During the time they were in Mexico, they lived at Chapultepec Castle.  It is reminiscent of the palaces of Europe with one room leading into the next and all lavishly furnished.  It has big terraces with views overlooking Mexico City.  When we were in grade school we had school trips to see what is now a National Museum.  We could walk up the hill to the castle or we could enter the hill through a dark tunnel and take the elevator.  It was both scary and thrilling to risk taking the elevator!
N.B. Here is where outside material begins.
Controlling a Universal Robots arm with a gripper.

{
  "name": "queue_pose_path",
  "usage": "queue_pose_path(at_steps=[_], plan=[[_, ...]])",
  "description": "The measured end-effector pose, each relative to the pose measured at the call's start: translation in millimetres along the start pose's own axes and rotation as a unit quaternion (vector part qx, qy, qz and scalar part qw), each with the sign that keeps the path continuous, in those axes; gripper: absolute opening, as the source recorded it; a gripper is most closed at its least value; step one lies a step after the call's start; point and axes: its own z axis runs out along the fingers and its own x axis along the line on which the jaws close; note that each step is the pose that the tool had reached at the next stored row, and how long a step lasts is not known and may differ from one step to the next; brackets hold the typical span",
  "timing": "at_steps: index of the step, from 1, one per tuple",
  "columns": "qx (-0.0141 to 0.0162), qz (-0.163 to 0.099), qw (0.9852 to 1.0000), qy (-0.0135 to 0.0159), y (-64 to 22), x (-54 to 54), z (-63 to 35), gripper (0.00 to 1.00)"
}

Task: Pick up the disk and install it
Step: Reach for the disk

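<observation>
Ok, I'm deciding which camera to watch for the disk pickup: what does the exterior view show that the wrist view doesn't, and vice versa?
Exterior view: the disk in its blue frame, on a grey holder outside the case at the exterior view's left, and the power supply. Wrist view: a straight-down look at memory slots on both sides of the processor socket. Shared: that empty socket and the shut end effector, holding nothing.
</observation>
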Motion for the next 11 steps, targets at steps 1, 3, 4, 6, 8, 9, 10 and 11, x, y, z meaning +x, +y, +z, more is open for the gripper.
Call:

Every year they would show the American 1939 movie “Juarez” on Mexican TV.  Bette Davis played Charlotte and she was wonderful.  It is a classic and I made sure I watched it every year.  I felt sorry for the European Emperor and his wife but the triumph over the French every year was exciting!!

Viva Mexico!  Happy Cinco de Mayo!!

Anniversary

Last week was my parents’ 69th wedding anniversary.  My brother was there to help them celebrate and my sister in law suggested we start planning for the 70th.  I suggested a round the world trip.  Both my parents are 92.  My father tells me that he had been to 90 countries by the time he was 90 and still has a few on his list.  I know the wine country in South Africa is one place he wants to go.  That would be fun!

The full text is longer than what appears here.